Stored entries:
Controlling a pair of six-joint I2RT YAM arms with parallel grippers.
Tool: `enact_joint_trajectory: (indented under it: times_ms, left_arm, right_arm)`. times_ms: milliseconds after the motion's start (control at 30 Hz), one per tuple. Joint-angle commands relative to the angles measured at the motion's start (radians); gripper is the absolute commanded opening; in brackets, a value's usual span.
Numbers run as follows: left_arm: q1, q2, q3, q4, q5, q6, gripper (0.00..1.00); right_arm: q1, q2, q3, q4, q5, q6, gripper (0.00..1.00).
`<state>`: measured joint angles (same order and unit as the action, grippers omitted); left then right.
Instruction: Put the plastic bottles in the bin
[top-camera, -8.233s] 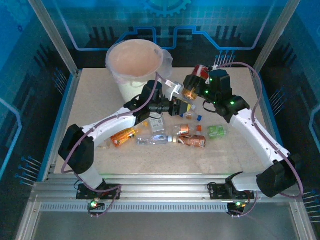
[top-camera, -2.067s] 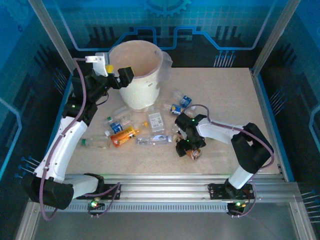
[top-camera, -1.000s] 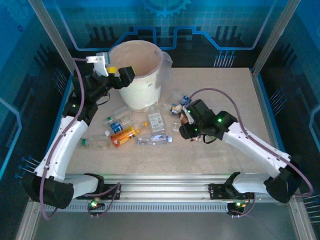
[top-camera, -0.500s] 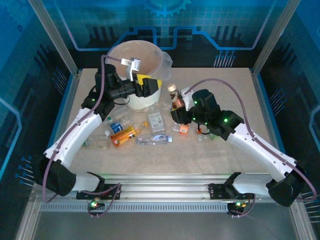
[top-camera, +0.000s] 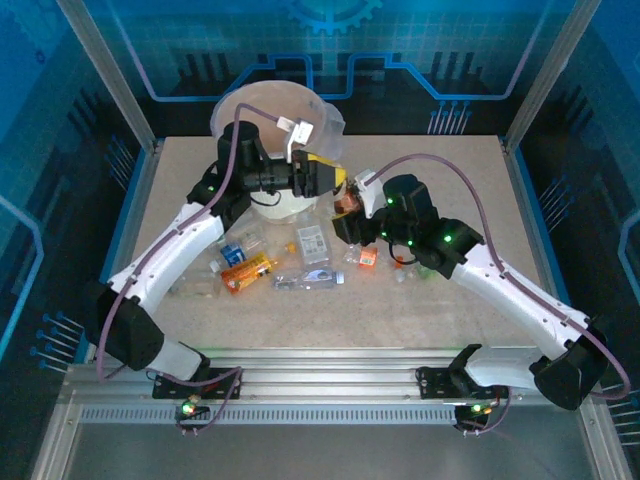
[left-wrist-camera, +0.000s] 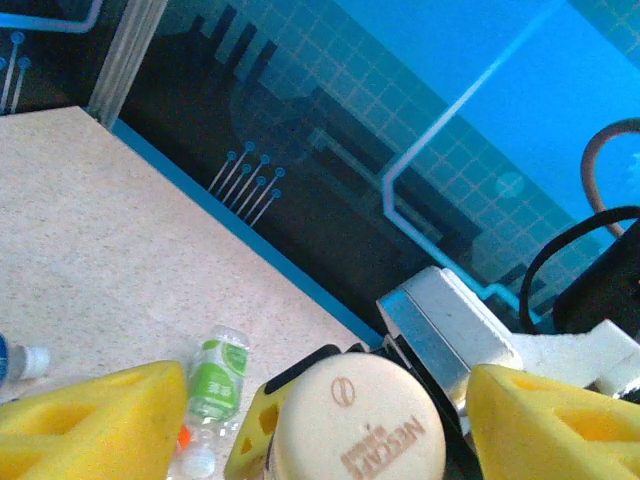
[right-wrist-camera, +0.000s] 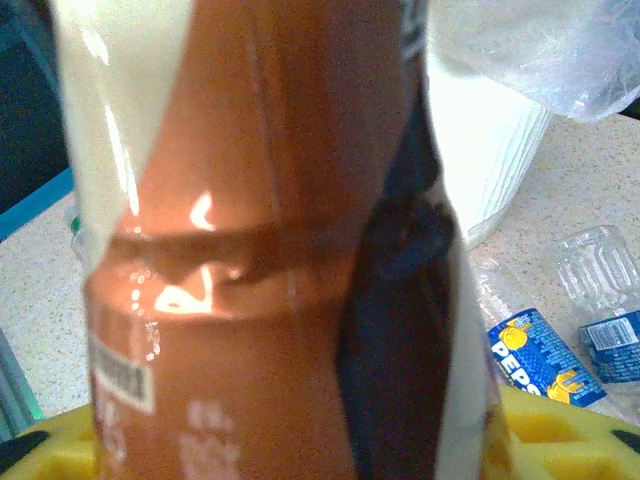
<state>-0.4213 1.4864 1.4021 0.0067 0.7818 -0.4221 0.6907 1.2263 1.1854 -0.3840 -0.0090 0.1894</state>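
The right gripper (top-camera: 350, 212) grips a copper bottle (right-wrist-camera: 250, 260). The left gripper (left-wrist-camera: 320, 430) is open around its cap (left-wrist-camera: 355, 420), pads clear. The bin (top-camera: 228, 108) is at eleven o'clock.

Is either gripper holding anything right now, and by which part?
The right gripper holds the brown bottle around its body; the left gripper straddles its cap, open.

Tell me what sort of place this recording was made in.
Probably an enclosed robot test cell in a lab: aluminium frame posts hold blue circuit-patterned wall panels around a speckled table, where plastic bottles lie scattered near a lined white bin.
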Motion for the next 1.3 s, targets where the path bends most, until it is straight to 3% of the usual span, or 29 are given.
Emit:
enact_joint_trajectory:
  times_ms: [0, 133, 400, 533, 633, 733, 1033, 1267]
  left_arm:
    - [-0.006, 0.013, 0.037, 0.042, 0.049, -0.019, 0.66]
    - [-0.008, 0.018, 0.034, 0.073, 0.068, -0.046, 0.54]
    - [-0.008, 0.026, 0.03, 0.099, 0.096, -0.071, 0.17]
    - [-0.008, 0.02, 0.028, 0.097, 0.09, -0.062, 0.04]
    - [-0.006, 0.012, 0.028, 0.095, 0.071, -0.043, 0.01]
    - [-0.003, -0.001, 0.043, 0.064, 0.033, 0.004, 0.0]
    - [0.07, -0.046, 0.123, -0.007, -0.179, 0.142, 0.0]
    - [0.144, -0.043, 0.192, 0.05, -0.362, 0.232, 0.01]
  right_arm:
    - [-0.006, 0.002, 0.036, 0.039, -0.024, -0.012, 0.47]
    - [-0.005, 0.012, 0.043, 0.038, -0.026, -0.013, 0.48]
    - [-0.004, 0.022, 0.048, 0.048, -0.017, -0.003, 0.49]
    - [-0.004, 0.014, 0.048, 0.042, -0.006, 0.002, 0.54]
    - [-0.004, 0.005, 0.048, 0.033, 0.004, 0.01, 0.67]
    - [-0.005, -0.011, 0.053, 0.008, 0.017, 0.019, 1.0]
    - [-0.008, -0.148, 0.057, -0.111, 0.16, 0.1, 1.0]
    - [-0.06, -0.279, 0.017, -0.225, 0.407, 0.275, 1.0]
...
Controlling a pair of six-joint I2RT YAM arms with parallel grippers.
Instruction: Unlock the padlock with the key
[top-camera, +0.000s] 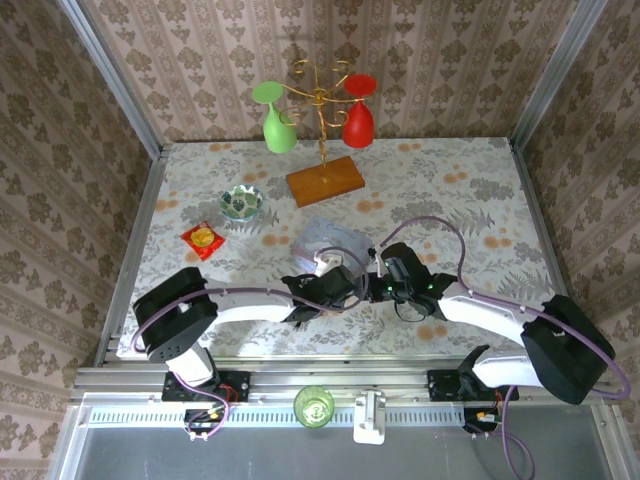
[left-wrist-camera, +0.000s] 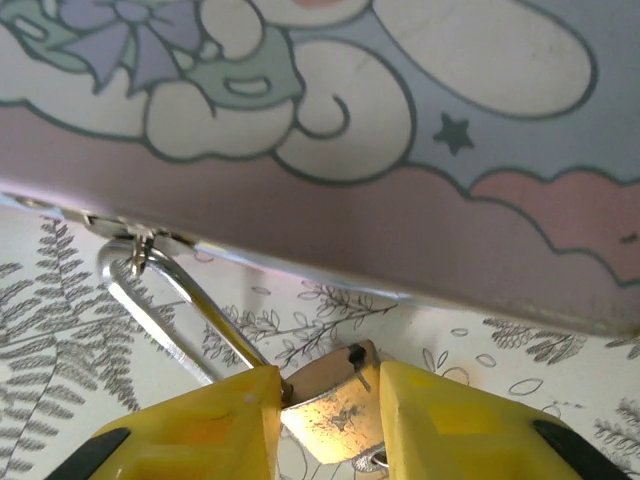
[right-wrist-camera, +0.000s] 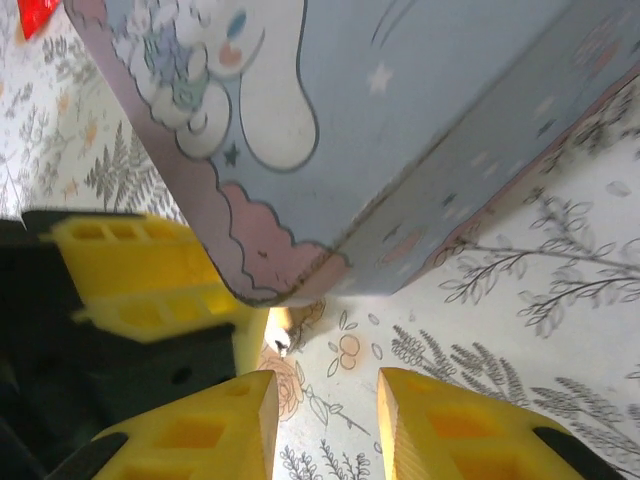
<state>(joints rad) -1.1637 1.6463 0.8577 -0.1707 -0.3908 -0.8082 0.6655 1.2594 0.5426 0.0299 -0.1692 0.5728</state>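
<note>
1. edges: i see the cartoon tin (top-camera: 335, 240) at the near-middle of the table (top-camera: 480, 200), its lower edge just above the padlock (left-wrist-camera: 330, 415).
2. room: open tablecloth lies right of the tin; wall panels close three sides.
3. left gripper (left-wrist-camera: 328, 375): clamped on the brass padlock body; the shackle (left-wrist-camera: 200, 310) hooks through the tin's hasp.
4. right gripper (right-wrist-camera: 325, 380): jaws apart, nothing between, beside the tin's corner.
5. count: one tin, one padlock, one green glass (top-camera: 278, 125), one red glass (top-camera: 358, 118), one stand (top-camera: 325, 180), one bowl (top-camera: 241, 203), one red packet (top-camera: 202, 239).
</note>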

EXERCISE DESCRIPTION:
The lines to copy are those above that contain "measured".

FINAL ANSWER:
Tool: `enact_joint_trajectory: (indented under it: times_ms, left_arm, right_arm)`. times_ms: milliseconds after the motion's start (control at 30 Hz), one per tuple. Joint-angle commands relative to the angles measured at the motion's start (radians); gripper is the absolute commanded opening; in brackets, a value's usual span.
`<state>`: measured joint angles (same order and unit as the action, grippers omitted); left then right.

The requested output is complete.